Exercise description → All of the data that follows should be retyped exactly as it appears.

Information shown →
◇ ◇ ◇

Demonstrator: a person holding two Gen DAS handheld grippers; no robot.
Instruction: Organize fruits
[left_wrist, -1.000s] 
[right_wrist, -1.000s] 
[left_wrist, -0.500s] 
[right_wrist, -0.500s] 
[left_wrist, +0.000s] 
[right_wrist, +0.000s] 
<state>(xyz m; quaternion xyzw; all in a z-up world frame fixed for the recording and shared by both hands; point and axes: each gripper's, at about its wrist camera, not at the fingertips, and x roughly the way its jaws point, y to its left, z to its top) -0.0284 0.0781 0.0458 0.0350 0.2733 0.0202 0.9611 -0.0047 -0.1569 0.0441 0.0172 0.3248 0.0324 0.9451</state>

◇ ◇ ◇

Task output →
Demonstrator: a person holding two Gen DAS handheld grippers; no robot.
Instruction: Organize fruits
[left_wrist, -1.000s] 
[right_wrist, -1.000s] 
[left_wrist, -0.500s] 
[right_wrist, -0.500s] 
[left_wrist, +0.000s] 
[right_wrist, +0.000s] 
<state>(xyz m; quaternion xyzw; all in a z-up world frame fixed for the recording and shared by both hands; point and axes: each gripper's, at about its wrist camera, not at the fingertips, and x roughly the way its jaws point, y to its left, z to its top) -0.0284 0.0781 0.0458 0.0350 0.2733 0.0202 0.9611 -0.0047 -0.1569 0.0441 0.0172 0.3248 0.0324 0.9451</state>

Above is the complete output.